(What to produce)
Read the listing below and copy out every line that holds "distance".

(Excerpted records)

━━━━━━

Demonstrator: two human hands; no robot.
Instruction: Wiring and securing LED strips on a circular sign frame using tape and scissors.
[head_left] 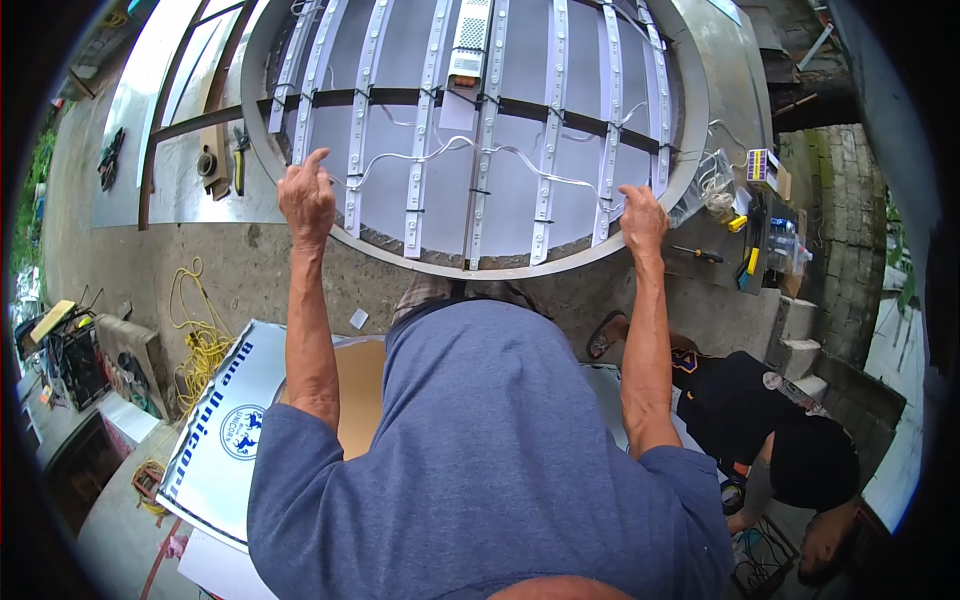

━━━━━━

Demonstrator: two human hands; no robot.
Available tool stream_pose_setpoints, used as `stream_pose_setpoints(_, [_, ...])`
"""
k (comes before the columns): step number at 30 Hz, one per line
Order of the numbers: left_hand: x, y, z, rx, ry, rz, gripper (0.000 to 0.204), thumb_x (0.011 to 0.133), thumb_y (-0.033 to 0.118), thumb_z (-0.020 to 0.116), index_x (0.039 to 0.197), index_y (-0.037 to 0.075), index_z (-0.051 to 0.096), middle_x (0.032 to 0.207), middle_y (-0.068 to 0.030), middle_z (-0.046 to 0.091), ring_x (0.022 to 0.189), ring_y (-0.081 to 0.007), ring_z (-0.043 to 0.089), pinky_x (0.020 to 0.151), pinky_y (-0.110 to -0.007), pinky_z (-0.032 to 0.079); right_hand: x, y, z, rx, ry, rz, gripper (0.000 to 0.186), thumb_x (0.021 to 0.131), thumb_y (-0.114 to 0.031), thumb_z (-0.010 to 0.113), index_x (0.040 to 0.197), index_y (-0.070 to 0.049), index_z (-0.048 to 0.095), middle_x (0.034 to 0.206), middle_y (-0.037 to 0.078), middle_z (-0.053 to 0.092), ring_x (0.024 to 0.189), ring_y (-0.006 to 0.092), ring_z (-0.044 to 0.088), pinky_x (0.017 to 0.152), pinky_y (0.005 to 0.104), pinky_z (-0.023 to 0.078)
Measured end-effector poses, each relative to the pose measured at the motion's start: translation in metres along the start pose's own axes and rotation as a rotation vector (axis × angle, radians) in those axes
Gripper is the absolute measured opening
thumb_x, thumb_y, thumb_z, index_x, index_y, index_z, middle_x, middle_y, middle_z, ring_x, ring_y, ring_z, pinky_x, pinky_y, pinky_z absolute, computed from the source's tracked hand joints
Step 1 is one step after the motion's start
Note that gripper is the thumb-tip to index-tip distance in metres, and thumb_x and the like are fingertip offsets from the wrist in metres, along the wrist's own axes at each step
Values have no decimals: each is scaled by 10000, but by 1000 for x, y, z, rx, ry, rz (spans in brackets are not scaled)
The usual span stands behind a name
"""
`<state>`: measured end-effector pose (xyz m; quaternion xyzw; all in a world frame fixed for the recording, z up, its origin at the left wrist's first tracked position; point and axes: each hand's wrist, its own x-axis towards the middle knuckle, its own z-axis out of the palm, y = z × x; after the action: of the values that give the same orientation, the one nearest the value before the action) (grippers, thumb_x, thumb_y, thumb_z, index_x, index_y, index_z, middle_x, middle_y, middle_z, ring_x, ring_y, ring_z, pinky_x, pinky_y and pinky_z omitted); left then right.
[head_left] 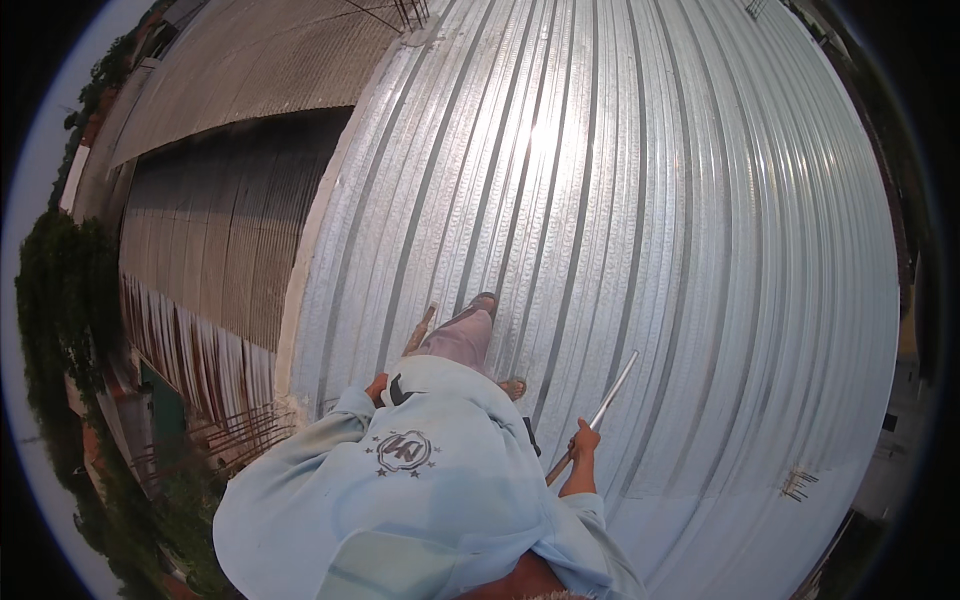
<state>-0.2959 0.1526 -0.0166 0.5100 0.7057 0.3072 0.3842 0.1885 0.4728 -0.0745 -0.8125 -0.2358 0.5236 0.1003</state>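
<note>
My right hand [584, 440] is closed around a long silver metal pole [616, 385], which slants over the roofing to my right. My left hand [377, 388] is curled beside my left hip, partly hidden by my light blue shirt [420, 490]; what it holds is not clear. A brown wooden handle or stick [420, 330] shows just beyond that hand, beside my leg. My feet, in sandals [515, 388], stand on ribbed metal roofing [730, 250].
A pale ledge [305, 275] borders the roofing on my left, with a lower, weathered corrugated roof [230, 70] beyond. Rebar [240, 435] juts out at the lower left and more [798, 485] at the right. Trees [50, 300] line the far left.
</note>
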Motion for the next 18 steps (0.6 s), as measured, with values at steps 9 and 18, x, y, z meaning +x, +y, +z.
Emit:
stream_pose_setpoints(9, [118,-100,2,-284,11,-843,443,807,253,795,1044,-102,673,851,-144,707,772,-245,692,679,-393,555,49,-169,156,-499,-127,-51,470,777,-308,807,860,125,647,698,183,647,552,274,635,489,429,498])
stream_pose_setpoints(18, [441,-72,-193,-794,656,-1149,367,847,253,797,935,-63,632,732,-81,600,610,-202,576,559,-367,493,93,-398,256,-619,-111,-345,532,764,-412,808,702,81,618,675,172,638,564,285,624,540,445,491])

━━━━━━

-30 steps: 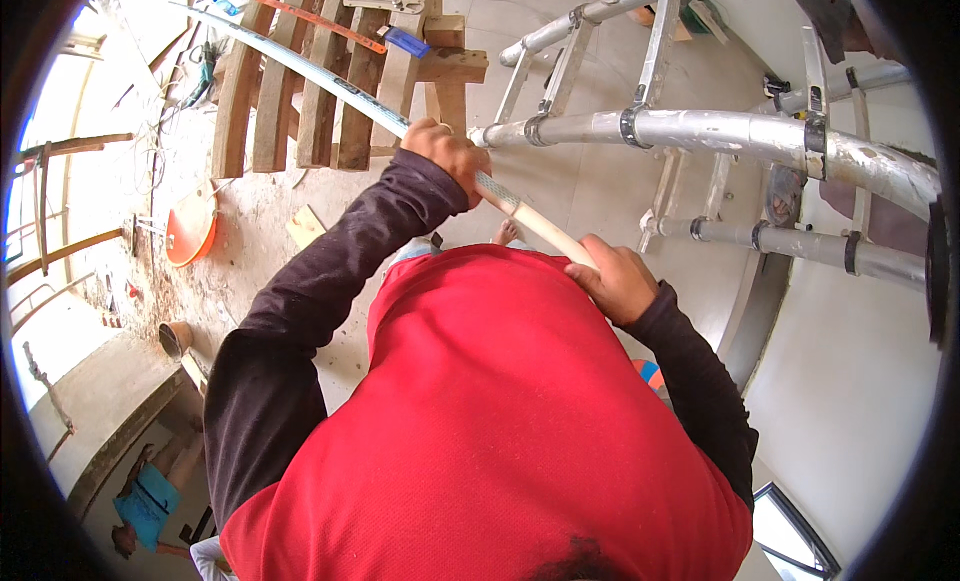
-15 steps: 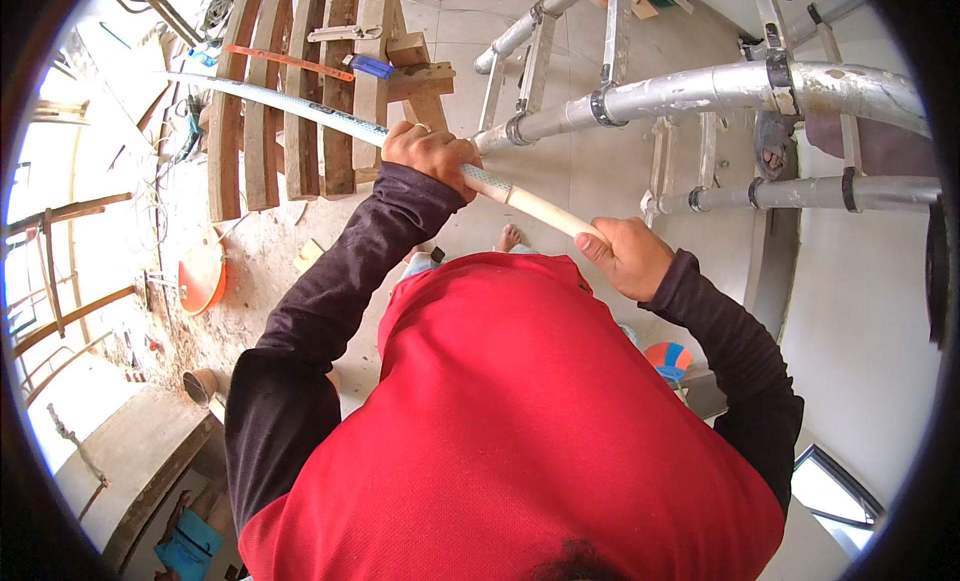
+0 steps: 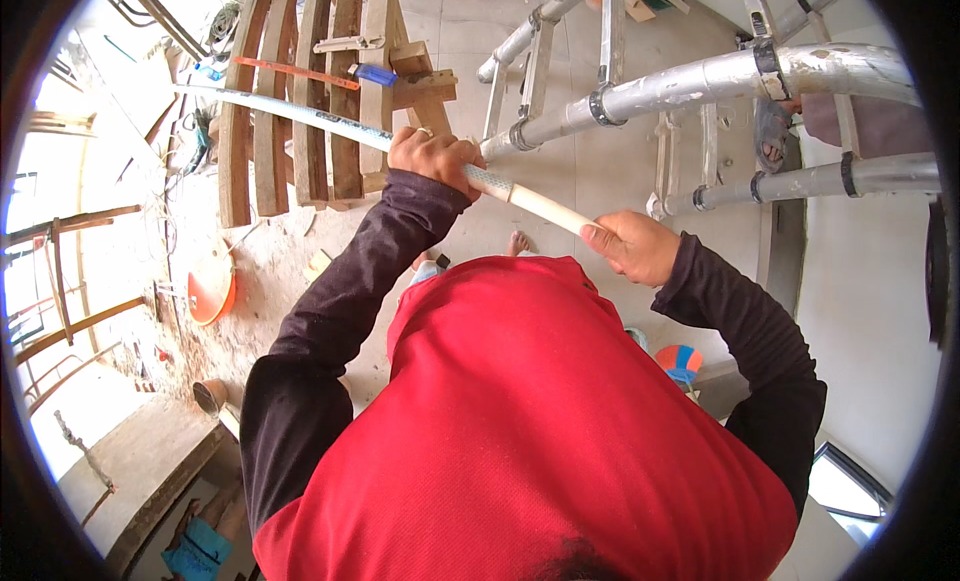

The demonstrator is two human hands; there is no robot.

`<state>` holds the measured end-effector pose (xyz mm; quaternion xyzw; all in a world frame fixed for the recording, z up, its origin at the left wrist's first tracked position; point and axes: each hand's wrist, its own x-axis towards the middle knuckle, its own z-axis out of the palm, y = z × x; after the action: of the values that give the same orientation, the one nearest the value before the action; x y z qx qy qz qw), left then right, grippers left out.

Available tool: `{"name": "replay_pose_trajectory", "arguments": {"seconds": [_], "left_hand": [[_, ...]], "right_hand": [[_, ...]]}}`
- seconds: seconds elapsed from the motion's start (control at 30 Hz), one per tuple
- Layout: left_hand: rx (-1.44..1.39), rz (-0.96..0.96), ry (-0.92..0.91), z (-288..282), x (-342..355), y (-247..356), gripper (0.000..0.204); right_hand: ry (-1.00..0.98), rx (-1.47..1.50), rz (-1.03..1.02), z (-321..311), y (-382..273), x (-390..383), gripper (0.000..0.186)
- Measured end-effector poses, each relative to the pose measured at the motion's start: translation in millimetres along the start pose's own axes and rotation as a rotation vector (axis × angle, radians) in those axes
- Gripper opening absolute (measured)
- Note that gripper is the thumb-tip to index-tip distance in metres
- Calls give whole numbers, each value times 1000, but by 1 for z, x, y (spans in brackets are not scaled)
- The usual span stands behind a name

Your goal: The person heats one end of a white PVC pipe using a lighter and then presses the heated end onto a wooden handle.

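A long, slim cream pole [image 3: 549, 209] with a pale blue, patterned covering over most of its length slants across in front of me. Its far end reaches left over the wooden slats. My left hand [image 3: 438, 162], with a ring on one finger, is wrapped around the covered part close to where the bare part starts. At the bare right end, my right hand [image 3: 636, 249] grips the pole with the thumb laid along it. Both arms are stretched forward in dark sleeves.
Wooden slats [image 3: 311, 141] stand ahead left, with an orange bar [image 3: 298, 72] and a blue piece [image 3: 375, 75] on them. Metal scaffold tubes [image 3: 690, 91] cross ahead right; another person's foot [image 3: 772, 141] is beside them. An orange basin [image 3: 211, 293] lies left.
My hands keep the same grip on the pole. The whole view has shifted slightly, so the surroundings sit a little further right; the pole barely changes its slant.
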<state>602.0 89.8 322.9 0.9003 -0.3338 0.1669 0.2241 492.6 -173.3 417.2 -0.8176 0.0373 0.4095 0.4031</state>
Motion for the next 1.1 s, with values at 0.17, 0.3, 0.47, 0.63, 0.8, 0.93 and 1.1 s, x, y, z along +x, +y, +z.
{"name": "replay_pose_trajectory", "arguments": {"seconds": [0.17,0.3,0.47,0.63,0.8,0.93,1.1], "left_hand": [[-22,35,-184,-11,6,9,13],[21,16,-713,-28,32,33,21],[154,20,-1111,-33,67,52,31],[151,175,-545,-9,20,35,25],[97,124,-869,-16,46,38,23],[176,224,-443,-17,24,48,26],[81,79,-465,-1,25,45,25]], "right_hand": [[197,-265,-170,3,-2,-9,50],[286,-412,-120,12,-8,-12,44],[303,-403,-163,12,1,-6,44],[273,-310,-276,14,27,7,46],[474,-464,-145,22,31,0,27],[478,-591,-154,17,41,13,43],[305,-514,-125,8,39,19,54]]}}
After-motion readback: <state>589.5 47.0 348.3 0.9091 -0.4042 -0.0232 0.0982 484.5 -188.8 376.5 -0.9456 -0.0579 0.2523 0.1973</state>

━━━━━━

(Result for this exercise)
Note that gripper is the thumb-tip to index-tip distance in metres, and thumb_x and the like are fingertip offsets from the wrist in metres, along the wrist's own axes at each step
- Note that gripper is the thumb-tip to index-tip distance in metres

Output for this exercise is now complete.